I was actually thinking of this myself last night. I hope someone does set something like this up.

I don’t think this is going to lead anywhere good, if we end up going on a witch hunt.

I doubt it’ll do good for our image, especially when there will undoubtedly be a few people who will be overzealous.

I have to agree – I think right now we want to focus on the case that is absolutely clearcut, rather than let that get lost in chasing after shadows. Especially as a lot of ideas could quite easily come to more than one person, and dragging someone’s in the name in the mud when they didn’t steal an idea certainly isn’t good for anyone.

So exactly where does Andy Bell’s Cutty design fit into this?

I agree that you really need to have a 99% exact match or else people are gonna think you’re crying horse-rape like Jon Rosenberg.

I agree with the general gist of the comments so far, this seems a very tenuous link and we need to be cautious of falling into a mob mentality.

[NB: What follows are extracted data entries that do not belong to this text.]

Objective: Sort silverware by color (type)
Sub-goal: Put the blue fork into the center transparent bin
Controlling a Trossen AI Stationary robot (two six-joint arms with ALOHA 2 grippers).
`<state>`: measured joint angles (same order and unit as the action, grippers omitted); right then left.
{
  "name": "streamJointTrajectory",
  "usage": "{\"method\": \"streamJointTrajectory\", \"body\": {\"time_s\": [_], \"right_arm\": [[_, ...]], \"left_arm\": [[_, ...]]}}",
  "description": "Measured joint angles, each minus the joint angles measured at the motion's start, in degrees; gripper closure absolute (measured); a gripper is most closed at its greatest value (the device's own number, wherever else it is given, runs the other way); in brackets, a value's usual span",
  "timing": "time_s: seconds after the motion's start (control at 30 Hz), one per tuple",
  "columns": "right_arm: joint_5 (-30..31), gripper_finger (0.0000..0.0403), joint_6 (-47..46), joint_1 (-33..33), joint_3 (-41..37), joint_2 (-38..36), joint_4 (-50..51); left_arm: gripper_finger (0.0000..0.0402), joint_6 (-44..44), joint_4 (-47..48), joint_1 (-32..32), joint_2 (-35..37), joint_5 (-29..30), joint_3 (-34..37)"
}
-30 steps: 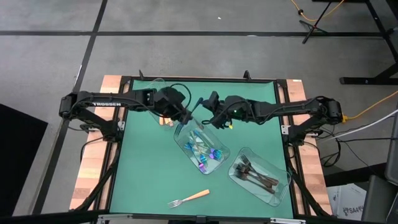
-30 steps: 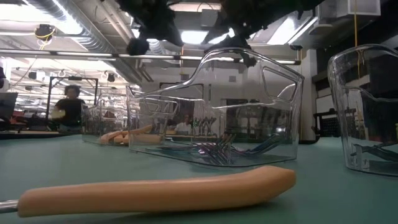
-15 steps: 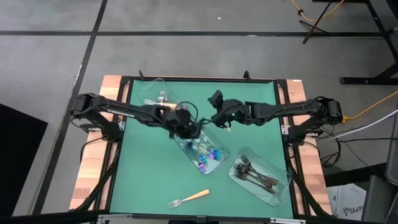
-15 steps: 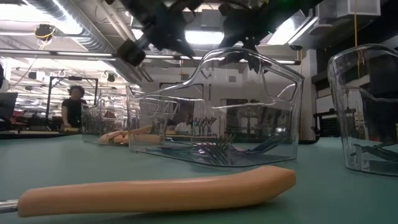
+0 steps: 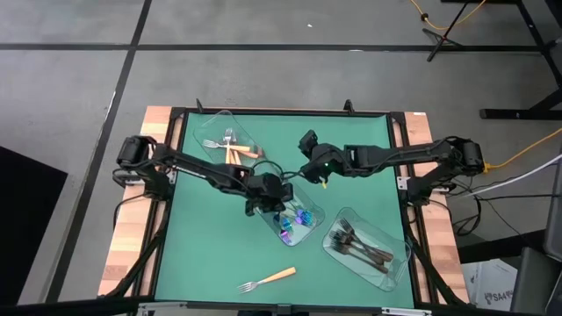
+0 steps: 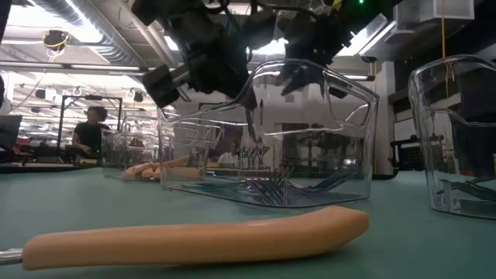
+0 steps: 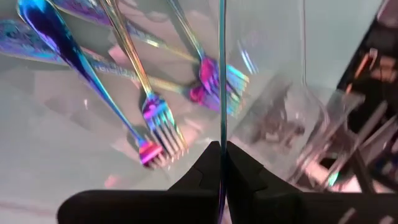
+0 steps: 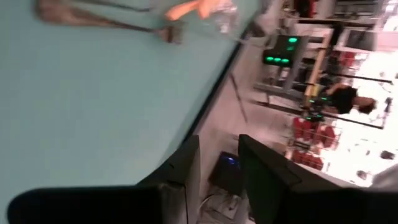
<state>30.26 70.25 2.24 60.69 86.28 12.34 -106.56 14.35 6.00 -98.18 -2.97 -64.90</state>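
While the left fingers (image 7: 221,165) are pinching the tray wall (image 7: 222,74), shut, iridescent forks (image 7: 163,127) are lying just beyond; the right fingers (image 8: 217,165) are hovering half-open, empty.

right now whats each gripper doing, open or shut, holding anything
Left gripper: shut on the rim of the clear plastic tray holding iridescent blue-purple forks.
Right gripper: fingers apart, nothing between them, above the green table.

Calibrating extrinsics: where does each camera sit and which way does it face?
High: overhead, straight down on green table; both dark arms show.
Low: table height, level across; orange-handled fork nearest, arms enter from above.
Left wrist: past shut left gripper into clear plastic tray of iridescent blue-purple forks.
Right wrist: past open right gripper, over table edge into room.
Shared: high and left wrist both show those forks.
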Motion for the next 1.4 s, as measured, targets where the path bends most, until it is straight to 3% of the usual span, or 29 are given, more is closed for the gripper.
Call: {"method": "streamJointTrajectory", "body": {"time_s": [0.47, 1.2, 1.4], "right_arm": [[-5.9, 0.0299, -4.3, 0.0, 0.0, 0.0, 5.6], [-9.8, 0.0299, -5.7, 0.0, 0.0, 0.0, 5.9], [-10.8, 0.0299, -5.7, 0.0, 0.0, 0.0, 5.8]], "left_arm": [[0.0397, -11.3, 0.2, 1.3, -5.2, 7.5, 0.0], [0.0395, -11.4, 0.6, 2.0, -5.8, 10.9, 0.1], [0.0368, -11.5, 0.6, 2.6, -5.8, 10.9, 0.1]]}}
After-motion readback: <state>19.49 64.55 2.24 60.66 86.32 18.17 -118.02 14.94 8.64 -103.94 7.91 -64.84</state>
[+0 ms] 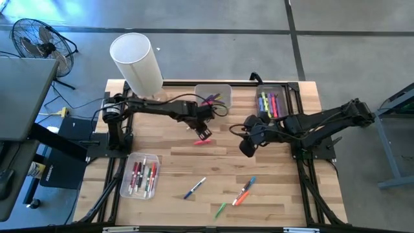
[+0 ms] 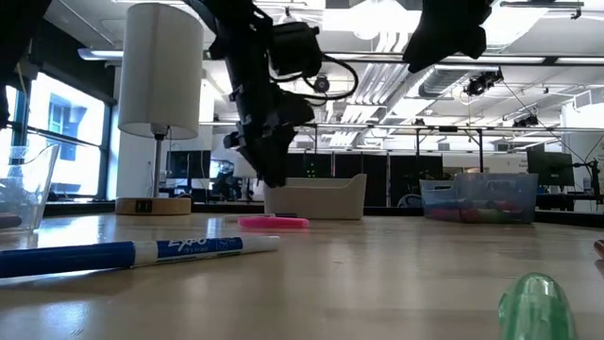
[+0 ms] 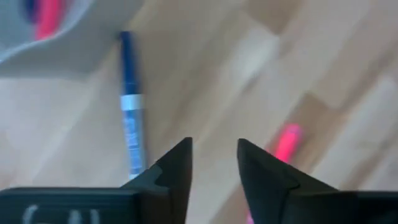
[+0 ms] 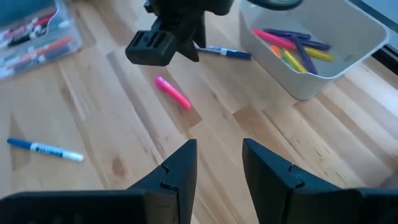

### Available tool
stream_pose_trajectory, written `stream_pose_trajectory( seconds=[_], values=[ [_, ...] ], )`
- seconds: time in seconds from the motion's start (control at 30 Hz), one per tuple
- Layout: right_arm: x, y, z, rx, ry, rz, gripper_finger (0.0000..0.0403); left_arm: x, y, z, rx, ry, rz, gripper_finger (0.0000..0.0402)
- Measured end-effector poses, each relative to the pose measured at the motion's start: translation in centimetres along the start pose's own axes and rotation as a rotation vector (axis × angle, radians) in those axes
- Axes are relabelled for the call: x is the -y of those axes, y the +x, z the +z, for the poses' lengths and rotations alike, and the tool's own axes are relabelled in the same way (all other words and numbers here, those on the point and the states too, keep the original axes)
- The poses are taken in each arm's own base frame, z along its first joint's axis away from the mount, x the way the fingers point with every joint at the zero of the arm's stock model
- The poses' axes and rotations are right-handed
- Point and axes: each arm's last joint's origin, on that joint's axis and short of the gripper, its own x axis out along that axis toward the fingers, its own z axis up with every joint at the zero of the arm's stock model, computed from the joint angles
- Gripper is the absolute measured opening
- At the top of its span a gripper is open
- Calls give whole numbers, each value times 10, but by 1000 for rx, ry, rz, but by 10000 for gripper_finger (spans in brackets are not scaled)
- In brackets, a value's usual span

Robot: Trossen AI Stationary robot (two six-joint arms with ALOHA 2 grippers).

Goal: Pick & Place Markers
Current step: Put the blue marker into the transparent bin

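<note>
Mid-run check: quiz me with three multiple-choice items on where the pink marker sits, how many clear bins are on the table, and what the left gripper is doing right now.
1. Where is the pink marker?
A. Lying on the bare table by the left gripper
B. Inside the far middle bin
C. Clamped in the right gripper

2. How many clear bins are on the table?
A. One
B. Three
C. Five

3. What is the state of the left gripper?
A. Shut on a blue marker
B. Shut on the pink marker
C. Fingers apart, holding nothing

Answers:
1. A, the low view shows it flat on the wood below the gripper.
2. B, the high view shows the far middle bin, far right bin and near left bin.
3. C, the left wrist view shows a bare gap between its fingers.
</note>
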Motion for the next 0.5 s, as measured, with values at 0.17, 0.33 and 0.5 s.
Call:
stream_pose_trajectory(
  seconds=[0.17, 0.33, 0.5],
  values=[
    [1, 0, 1, 20, 58, -22, 117, -23, 7, -3, -85, -28, 22, 169],
    [1, 0, 1, 36, 91, -36, 117, -45, 25, -17, -150, -60, 44, 197],
    [1, 0, 2, 53, 114, -46, 117, -56, 39, -29, -182, -63, -5, 202]
  ],
)
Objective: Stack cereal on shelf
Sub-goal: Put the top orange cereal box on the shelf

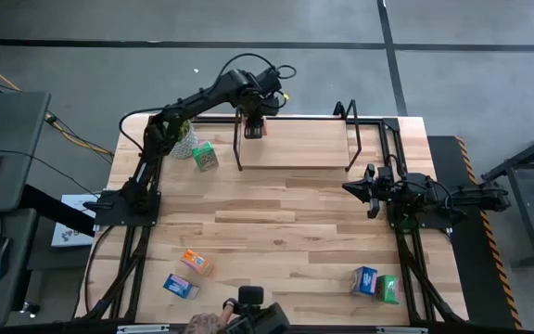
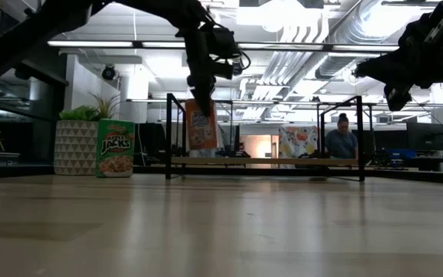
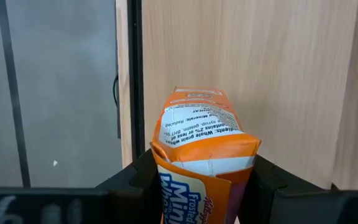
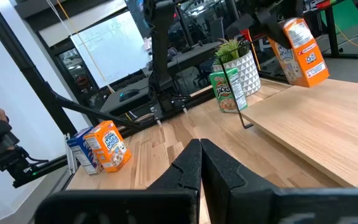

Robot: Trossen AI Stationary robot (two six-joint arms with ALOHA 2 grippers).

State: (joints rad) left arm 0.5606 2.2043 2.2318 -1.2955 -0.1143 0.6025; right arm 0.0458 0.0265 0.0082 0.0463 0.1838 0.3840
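Note:
My left gripper (image 1: pixel 254 119) is shut on an orange cereal box (image 2: pixel 201 125) over the left end of the shelf (image 1: pixel 295 167), a black rod rack with a pale board (image 2: pixel 268 161). A green box (image 1: pixel 205 156) stands upright on the table beside the potted plant (image 1: pixel 185 139). An orange box (image 1: pixel 196 263) and a blue box (image 1: pixel 181 286) lie near the front left. A blue box (image 1: pixel 364 280) and a green box (image 1: pixel 387 289) lie near the front right. My right gripper (image 4: pixel 201 163) is shut and empty, hovering right of the shelf (image 1: pixel 369 190). My left gripper pinches the orange box's upper end (image 3: pixel 166 163) between its two fingers (image 3: pixel 135 180), one on each opposite side. The fingers come from above, pointing down. The box hangs below them, nearly upright and slightly tilted, its lower end (image 2: pixel 202 146) a little above the shelf board.
The shelf's upright end frames (image 2: pixel 169 135) stand on either side of the board. A person (image 2: pixel 343 138) sits in the room beyond the table. A hand with a device (image 1: pixel 235 320) shows at the table's near edge. Bare tabletop (image 1: pixel 286 232) lies between shelf and front boxes.

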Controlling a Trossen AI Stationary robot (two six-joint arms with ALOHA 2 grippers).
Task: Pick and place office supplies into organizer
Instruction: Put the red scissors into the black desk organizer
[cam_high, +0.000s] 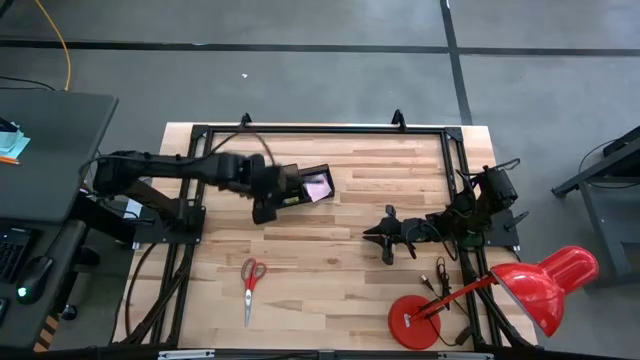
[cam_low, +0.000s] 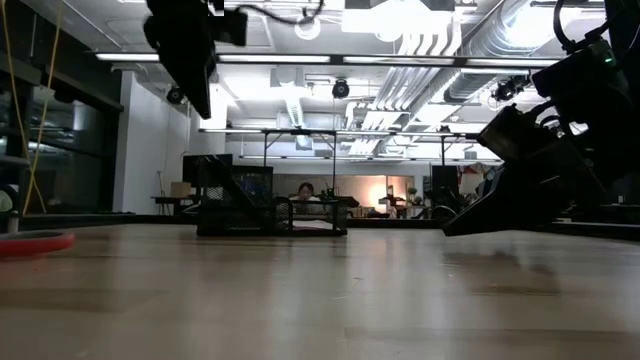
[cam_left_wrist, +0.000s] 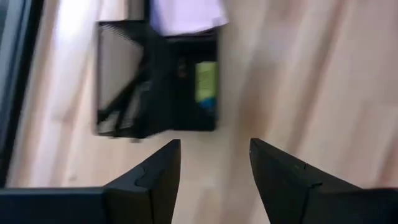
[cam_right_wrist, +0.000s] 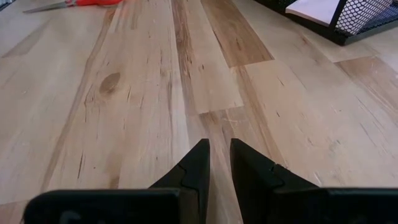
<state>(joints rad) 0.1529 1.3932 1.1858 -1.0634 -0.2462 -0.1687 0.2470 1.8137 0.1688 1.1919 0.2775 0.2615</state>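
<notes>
Two arms over wood table (cam_high: 330, 270): left fingers (cam_left_wrist: 214, 163) spread, empty; right fingers (cam_right_wrist: 219, 163) nearly closed, empty.

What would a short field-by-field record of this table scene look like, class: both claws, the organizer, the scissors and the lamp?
left claw: open, empty, hovering above the organizer
right claw: fingers nearly together, empty, low over bare wood
organizer: black mesh box at table's far middle, a pink pad inside
scissors: red-handled, flat on the table's near left, untouched
lamp: red, at the near right corner
</notes>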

Let’s win one fight before we go picking more.

What JJ said

F*** WIKIPEDIA

[…] Peripherally Related To Kelly/Goldman Item One: As reported here, there were questions raised regarding some designs from t-shirt vendor Dirty Microbe. Christian von Kleist wrote from Dirty Microbe wrote to us: Hi! This is Christian from Dirty Microbe, and I came up with the pixelated skull design and approved the Cutty one. I saw your post when I was doing a Google search for “dirty microbe” (to check our AdWords ads). I’d be totally happy to address the questions you have in your post! We definitely haven’t stolen any ideas knowingly, and I have a good relationship with two of the comic artists in your post and its comments. So… Shoot me back a line and I’d love to chat about stuff! […]

When I saw the “cutty” design I couldn’t help but recal the Stabby Mcknife design off threadless.com

The pixellated skull-and-crossbones thing is pretty stringent, imho. They look different, they have different slogans, they just both happen to be pixel art. Pixellated skulls aren’t exactly a new idea.